= Work instructions =
Restate the data that follows exactly as it stands, beginning with the first line and ending with the line that contains "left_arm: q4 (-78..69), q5".

(Beginning of The data)

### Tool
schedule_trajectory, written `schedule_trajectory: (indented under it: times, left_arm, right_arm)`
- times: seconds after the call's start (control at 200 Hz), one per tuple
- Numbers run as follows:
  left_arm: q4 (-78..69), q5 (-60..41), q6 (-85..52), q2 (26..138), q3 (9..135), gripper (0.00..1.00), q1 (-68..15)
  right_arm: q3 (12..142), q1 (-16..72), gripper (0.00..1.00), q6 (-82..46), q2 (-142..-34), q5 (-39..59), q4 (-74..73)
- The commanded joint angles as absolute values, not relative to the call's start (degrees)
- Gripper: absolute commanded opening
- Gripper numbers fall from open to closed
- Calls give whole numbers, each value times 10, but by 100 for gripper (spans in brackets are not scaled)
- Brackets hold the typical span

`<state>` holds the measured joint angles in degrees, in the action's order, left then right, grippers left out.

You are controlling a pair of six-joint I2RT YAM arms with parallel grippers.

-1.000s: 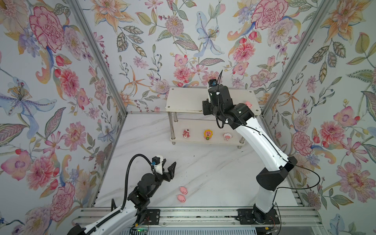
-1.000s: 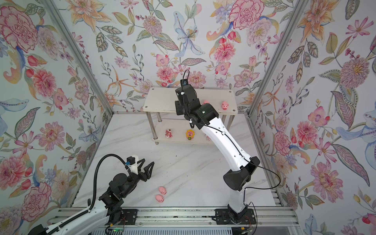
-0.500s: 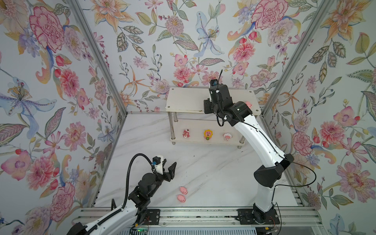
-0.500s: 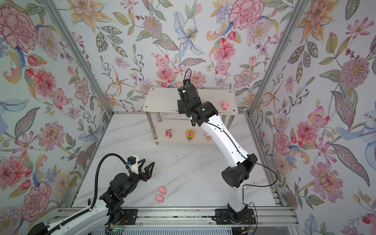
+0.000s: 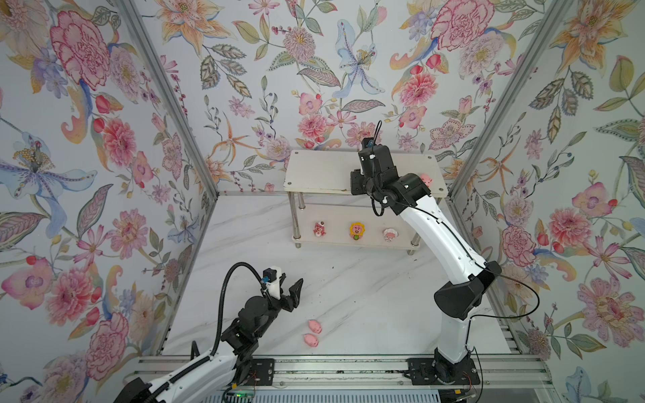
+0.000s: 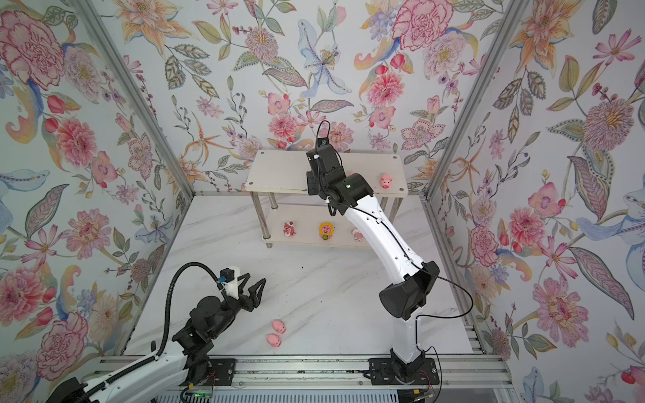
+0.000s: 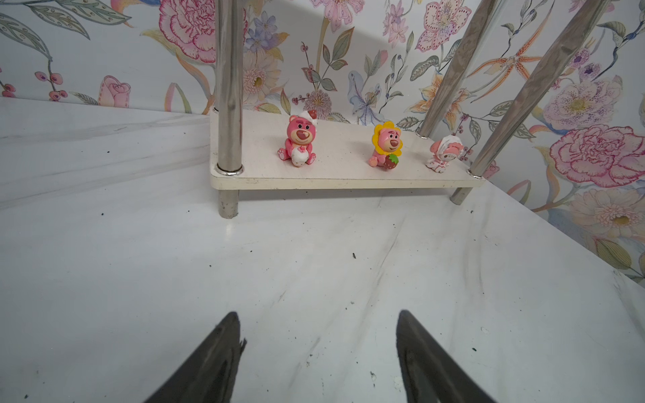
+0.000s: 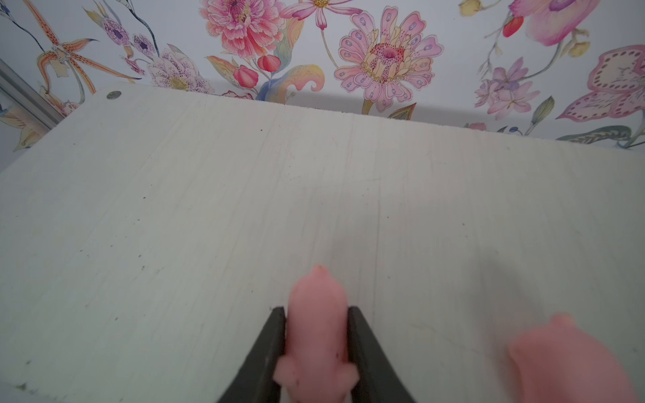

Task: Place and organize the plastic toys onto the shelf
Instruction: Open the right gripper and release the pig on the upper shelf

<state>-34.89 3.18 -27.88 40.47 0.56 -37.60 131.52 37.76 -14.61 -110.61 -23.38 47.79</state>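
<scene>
Shelf (image 5: 324,171) stands at the back wall, with the right gripper (image 8: 317,308) over its top tier. Its fingers (image 8: 268,349) sit against both flanks of a pink pig (image 8: 316,335); pinching or just touching is hard to call. A second pig (image 8: 565,363) sits just beside. Left gripper (image 7: 316,314) hangs above the marble table (image 7: 314,261), jaws well apart. Lower tier: bear (image 7: 297,141), sunflower figure (image 7: 385,144), pink-and-white figure (image 7: 443,153). Two loose pigs (image 5: 314,326) lie on the table.
</scene>
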Motion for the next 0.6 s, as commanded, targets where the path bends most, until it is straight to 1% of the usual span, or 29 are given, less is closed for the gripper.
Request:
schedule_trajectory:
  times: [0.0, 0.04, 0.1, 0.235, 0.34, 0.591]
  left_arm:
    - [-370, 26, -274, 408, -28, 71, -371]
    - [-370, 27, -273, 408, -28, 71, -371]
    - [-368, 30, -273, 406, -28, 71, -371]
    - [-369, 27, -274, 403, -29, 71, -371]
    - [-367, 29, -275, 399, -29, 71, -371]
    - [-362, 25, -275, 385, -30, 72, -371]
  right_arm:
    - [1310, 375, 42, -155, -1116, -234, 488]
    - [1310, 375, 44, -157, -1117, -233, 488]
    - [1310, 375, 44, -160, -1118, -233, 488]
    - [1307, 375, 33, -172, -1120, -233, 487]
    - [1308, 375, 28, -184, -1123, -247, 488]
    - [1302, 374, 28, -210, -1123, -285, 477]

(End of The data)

= Response to the exercise =
### Tool
schedule_trajectory, written `schedule_trajectory: (indented under it: times, left_arm, right_arm)`
- times: seconds after the call's start (control at 200 Hz), one per tuple
- Numbers run as follows:
  left_arm: q4 (-78..69), q5 (-60..41), q6 (-85..52), q2 (26..138), q3 (9..135), gripper (0.00..1.00), q1 (-68..15)

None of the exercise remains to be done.